A software intent to infect a computer or do any fraudulent activities is called malware. There are various categories that fall under the umbrella of malware, like spyware, ransomware, viruses, worms, and trojans. The code of this software is typically designed by hackers or cyber-attackers who are intended to cause substantial damage to systems or to gain unauthorized access to a network to perform fraudulent activities. Malware is delivered from a link or a file attachment in an email.
Top 5 malware in 2019
- Zeus: Modular banking trojan which was designed to record keylogging, and compromise victim’s password.
- TrickBot: This is a trojan from the banking domain, and it is dropped by emotes. TrickBot is also known to download the IcedID banking trojan.
- Dridex: This is a banking trojan, which uses malicious macros in Microsoft office, with either embedded links or attachments.
- Gh0st: This is a RAT used to control infected endpoints. Gh0st is dropped by other malware to create backdoor entries in the network, to get full control.
- WannaCry: This is a ransomware crypto worm using the EternalBlue exploit to spread via SMB protocol, which stops the encryption process.
Malware detection Methodologies.?
- Virus Definitions: This is the first method conventional antivirus software utilizes to identify the virus. The program looks for signatures to detect new malware. The new malwares are studied for signatures, once the new signatures are confirmed and logged into the database. These signatures are used for future scans to identify viruses.
- Heuristic-based detection: This is a common form of detect system algorithms to compare the signs which are logged at the previous stage of analysis, but this can also give incorrect matches or negative matches, i.e software may report it is infected file but actually it is not.
- Behavior-based detection: Once the above tests are completed, the system then checks for the behavior of the program running on the system. The software notifies a warning message if the program begins to perform in the listed fashion:
- Settings of other programs are changed
- Dozens of files are modified or deleted
- Remotely connecting to computers
This is a useful method for finding viruses or any other type of malware that attempts to steal or log information.
Sandboxing is a technique where a computer program is restricted to have access to critical system resources and files running on the system. This will act as a secured layer to avoid harming the system by malware. Without sandboxing an application may have unrestricted access to all system files and user data on the system, the software can only have access to files that are available in the same sandbox. If any access is needed to the file which is not present in the sandbox then that permission has to be provided explicitly.

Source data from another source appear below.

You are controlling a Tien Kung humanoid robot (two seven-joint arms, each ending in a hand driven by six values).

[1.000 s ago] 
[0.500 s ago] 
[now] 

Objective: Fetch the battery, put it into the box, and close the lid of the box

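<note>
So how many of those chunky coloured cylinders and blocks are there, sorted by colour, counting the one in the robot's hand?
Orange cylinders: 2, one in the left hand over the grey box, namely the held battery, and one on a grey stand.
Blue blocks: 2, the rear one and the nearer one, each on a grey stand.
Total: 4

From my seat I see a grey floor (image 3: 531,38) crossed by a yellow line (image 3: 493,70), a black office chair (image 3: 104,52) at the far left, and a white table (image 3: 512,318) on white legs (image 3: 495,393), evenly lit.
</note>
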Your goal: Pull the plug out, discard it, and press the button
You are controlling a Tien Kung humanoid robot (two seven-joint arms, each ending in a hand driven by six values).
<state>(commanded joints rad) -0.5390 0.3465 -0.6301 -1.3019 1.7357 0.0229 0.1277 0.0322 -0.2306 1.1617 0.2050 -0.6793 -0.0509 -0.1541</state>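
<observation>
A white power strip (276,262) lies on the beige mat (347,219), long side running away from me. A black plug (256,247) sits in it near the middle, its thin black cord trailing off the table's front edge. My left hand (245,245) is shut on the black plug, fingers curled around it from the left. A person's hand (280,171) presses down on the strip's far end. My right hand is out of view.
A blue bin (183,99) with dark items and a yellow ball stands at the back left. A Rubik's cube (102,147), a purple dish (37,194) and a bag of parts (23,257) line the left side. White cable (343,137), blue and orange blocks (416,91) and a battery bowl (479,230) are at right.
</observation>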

On the other hand, there are drawbacks to this technique, as we can see the change in the performance of software due to limited access to system resources.
From above we can understand what is malware, and how they are segregated in categories, each malware category intended to have different goals. Some are used to choke up the bandwidth of the system, some are for creating loopholes for more malware to enter, some to infect files, etc. And these are really a substantial risk for business and Cyber World and hence it is really important to know malware categories and symptoms of each category for proper actions to be taken against it. It is also important to understand malware so that the necessary precautions should be taken against malware.